Your assignment »
From the material below, return exactly the lines starting at the one that holds "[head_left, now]" and ending at the one that holds "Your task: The". Pictures stay out of the answer.
Start of Information supplied
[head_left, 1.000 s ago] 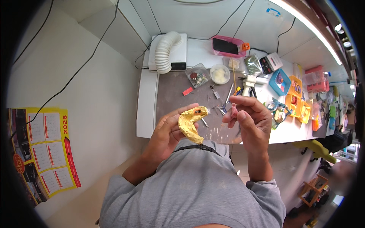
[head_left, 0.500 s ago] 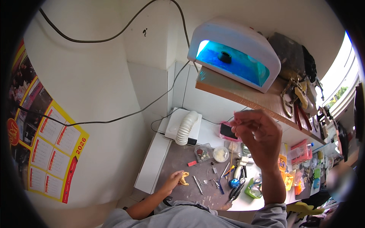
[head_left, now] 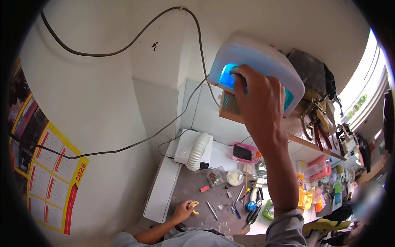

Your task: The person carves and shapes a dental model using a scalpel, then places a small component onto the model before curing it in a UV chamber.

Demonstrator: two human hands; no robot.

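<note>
A white UV curing lamp (head_left: 247, 49) glows blue inside its opening. My right hand (head_left: 259, 92) reaches up to that opening, fingers bent in and thumb close to the fingertips. Whatever the fingertips hold is hidden or too small to name, and the hand covers most of the lamp's inside. Low over the grey-brown worktop (head_left: 187, 187), my left hand (head_left: 182, 212) is closed round a yellowish, arch-shaped dental cast (head_left: 194, 204).
The lamp stands on a wooden shelf (head_left: 230, 108) with pliers-like tools (head_left: 323, 136) on its right. Below are a white machine with a ribbed hose (head_left: 198, 151), a tub of white stuff (head_left: 235, 177), several hand tools and a pink tray (head_left: 243, 153). A dark cable (head_left: 164, 129) crosses the wall.
My right hand has moved up and forward from below the shelf to the lamp's opening. The small pink bit seen at its fingertips no longer shows. My left hand still holds the dental cast.
</note>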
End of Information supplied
Output below »
[head_left, now] 

Your task: The person carves and shapes a dental model using a scalpel, then places a small component onto the model before curing it in a UV chamber.

There is nothing more to this answer.